We warmly invite all PhD students of the Jagiellonian University to take part in our lecture series Emotions, Rationality, Decision-Making, conducted by renowned Professors from various universities. Enrolment will be possible via USOSweb and the lectures will take the form of MS Teams meetings. To participate in the lectures, you should join the team (Microsoft Teams, code: gdmuhng).

Information about the events will be published below. 

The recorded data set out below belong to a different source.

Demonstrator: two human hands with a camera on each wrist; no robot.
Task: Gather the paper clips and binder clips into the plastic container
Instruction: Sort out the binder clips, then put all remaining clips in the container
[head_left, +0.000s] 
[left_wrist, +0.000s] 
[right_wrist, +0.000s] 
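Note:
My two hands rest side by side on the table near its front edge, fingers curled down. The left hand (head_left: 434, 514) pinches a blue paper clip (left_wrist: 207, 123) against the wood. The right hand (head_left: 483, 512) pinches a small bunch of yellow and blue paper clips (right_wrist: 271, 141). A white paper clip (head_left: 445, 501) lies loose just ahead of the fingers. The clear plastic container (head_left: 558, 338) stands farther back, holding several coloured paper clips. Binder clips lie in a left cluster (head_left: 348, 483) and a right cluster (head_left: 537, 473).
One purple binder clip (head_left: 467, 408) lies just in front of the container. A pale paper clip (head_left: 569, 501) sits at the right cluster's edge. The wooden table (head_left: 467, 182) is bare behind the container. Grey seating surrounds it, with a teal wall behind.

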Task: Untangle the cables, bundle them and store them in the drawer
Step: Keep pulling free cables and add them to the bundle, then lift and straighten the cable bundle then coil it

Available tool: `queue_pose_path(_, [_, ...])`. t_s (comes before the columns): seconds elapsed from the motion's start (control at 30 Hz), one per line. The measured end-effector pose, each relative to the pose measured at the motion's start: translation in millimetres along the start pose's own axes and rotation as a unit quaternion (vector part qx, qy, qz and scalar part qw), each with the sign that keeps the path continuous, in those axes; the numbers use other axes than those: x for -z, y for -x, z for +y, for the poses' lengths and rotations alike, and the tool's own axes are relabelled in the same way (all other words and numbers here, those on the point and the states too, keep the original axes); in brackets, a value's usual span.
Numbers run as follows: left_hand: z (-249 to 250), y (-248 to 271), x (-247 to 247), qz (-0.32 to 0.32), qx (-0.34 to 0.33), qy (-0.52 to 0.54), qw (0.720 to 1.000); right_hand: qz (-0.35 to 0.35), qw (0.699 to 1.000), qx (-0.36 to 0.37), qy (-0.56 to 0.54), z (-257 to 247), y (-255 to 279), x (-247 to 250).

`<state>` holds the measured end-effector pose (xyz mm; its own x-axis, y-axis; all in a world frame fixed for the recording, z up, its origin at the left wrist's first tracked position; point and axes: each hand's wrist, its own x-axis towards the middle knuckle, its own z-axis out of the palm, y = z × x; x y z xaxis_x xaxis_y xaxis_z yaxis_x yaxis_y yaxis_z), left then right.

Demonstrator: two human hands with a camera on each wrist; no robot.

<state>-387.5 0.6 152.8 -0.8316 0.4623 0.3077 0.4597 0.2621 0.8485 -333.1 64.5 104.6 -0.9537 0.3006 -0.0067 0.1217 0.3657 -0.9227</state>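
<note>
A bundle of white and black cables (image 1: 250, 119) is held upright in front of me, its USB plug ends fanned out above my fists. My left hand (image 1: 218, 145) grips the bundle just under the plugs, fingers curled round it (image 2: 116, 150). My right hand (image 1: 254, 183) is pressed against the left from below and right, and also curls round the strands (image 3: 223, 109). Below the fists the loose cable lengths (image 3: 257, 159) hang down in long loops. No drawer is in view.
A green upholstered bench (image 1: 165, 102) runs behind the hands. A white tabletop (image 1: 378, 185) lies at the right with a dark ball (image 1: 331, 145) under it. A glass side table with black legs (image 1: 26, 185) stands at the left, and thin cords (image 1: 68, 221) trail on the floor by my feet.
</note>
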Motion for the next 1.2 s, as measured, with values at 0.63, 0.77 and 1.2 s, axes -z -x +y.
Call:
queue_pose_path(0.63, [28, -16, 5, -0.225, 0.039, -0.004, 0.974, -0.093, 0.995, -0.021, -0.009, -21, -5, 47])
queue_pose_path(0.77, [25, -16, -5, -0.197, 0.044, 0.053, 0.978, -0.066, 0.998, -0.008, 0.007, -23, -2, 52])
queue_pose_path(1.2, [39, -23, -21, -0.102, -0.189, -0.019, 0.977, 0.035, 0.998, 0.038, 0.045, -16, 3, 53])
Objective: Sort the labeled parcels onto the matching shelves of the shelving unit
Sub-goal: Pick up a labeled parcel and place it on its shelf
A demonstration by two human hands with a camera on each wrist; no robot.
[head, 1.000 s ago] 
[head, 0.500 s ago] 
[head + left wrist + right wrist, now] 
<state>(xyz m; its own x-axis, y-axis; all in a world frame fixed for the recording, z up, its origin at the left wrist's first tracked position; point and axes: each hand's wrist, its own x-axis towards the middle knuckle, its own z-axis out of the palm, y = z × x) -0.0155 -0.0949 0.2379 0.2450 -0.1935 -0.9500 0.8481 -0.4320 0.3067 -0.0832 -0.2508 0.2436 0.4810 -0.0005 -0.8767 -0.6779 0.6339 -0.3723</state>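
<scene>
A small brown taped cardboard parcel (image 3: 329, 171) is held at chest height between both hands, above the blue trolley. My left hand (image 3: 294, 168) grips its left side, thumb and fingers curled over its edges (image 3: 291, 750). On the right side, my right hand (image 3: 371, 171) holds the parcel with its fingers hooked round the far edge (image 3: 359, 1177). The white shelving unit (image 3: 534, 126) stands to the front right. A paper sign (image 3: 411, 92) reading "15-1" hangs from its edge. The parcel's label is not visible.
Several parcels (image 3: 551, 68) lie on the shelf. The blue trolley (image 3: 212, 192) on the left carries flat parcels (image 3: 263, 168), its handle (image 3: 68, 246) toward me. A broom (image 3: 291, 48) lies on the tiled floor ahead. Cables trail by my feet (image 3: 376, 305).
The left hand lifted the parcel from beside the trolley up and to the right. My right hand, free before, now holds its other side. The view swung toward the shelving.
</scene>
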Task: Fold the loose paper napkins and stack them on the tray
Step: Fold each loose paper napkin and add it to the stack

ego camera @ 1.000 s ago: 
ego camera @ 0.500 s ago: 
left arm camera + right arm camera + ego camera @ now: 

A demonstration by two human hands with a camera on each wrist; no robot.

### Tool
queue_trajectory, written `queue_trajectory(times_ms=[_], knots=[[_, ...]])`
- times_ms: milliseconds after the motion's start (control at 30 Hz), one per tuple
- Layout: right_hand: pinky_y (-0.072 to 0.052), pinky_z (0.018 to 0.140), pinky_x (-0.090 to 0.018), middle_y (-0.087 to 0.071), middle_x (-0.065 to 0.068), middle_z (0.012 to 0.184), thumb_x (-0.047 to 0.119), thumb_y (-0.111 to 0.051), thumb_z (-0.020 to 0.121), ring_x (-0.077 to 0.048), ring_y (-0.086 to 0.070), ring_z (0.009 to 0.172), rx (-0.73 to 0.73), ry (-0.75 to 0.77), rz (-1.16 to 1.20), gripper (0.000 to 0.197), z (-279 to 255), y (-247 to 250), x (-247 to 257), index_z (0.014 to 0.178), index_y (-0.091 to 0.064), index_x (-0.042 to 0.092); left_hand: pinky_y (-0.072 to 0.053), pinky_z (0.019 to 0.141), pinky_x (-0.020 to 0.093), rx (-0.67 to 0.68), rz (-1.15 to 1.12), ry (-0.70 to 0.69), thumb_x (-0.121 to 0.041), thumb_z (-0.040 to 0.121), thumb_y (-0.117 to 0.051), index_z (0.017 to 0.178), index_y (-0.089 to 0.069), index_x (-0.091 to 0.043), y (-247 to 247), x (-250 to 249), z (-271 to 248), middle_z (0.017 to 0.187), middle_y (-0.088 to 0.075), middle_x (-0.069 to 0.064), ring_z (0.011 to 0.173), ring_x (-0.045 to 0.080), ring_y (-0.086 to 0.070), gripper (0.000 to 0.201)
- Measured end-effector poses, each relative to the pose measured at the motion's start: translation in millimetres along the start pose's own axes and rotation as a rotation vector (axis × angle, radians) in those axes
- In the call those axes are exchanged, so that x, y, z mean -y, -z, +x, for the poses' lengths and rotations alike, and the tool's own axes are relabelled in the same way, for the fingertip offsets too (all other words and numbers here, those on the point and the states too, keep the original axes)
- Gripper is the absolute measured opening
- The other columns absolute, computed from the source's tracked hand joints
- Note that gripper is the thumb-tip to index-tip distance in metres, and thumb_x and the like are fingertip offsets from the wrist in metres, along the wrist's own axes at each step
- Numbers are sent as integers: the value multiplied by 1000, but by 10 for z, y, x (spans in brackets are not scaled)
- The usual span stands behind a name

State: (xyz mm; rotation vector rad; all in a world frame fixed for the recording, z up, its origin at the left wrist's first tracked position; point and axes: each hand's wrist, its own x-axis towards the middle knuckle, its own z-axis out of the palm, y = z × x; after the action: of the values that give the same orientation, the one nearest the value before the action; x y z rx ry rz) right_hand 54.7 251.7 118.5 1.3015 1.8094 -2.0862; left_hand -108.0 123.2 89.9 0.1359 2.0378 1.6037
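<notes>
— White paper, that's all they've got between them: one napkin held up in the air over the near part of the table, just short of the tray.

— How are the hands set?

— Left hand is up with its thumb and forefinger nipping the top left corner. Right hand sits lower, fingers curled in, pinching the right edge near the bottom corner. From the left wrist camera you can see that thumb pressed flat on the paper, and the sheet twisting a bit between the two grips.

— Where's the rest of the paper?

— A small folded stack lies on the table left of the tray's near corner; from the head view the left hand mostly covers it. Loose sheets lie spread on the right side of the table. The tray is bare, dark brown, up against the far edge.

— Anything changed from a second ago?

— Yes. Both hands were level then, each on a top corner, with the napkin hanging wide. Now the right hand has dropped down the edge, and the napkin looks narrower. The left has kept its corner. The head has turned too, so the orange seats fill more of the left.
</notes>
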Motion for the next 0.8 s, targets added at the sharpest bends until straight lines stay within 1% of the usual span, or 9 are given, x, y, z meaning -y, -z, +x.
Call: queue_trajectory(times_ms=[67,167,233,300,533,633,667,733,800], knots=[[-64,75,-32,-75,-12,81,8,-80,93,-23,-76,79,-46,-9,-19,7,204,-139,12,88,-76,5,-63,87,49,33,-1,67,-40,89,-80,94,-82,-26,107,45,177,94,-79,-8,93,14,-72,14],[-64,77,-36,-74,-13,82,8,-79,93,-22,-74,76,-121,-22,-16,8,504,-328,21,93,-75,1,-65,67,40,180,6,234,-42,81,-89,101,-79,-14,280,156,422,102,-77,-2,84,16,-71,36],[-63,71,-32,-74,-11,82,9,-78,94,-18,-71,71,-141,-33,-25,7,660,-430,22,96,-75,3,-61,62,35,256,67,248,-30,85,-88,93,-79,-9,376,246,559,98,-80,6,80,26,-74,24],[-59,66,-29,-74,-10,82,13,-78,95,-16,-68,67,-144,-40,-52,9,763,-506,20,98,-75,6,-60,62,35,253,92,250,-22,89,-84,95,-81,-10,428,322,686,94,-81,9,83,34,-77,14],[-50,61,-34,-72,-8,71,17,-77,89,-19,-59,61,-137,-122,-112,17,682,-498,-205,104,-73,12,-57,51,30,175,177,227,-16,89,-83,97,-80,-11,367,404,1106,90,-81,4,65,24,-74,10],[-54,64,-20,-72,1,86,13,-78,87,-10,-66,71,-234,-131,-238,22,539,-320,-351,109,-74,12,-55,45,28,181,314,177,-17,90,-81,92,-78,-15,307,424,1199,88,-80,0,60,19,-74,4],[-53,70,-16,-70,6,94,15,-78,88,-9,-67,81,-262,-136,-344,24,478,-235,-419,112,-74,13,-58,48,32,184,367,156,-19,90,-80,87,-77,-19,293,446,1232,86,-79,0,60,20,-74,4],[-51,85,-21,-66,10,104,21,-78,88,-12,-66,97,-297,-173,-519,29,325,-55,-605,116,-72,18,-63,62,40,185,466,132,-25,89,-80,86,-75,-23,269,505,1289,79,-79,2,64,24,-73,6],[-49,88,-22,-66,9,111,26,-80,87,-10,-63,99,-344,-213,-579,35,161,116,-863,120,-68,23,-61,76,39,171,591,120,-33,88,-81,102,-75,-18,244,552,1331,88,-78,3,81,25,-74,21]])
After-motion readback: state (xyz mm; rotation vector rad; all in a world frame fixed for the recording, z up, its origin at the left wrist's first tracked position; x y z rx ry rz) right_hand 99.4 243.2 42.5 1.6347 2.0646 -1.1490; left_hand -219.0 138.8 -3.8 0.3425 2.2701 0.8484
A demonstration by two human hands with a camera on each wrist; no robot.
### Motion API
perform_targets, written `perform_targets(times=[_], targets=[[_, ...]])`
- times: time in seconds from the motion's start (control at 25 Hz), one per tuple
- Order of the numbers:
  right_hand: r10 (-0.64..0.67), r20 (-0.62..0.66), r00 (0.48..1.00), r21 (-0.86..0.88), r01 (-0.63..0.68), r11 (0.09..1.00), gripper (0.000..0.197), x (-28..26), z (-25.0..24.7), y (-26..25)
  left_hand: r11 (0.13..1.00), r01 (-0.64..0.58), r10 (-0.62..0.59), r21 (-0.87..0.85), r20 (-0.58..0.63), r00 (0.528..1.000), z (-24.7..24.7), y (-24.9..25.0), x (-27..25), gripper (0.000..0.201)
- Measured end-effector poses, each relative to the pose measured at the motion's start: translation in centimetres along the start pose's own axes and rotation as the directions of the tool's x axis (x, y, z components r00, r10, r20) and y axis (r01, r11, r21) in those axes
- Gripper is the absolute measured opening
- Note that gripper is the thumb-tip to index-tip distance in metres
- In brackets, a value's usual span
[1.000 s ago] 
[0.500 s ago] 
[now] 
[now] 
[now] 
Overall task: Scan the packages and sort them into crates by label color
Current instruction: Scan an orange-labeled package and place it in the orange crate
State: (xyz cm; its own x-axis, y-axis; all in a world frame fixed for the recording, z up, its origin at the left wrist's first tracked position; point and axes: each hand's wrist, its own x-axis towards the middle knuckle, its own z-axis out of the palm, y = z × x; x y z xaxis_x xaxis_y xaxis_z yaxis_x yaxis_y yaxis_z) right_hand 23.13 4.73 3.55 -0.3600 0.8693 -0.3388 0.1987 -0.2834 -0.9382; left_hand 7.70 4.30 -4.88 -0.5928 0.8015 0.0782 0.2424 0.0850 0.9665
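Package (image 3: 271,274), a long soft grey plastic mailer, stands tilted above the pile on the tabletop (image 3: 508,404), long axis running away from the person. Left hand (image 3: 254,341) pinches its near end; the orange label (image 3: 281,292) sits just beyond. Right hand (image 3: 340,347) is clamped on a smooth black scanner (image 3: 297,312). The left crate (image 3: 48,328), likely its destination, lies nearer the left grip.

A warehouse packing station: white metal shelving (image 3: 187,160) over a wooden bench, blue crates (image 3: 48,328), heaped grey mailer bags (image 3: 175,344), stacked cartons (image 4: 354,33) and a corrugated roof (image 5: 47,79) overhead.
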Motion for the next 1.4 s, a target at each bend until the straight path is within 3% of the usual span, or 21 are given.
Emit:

Promotional graphics for the lecture Stina Bergman Blix, "Unfolding Rational Emotions in Legal Decision-Making", with logo of PRA FutureSoc

Commencing with a short background of the history of sociological research on emotions, and defining the concept of emotion in an interdisciplinary context, this lecture will critically explore the often used dichotomy between emotion and reason. In recent decades, there has been a re-evaluation of the role of emotions in social life and social science, to the extent that scholars often talk of an ‘emotional turn’. The main focus will be on theorizing rational decision-making as an emotive-cognitive process using legal decision-making as a case in point.

Bio

Prof. Stina Bergman BlicStina Bergman Blix' research concerns the sociology of emotions and her theoretical interest includes rationality, decision making, professionalization and the private/professional interface. Her latest projects investigate emotions in court from several perspectives: their role in and around court hearings, and how objectivity is constructed in legal decision-making. She leads the ERC-project JUSTEMOTIONS (2018-2023) and coordinates the Research Group Emotion-Justice-Interaction (EmoJI). (source)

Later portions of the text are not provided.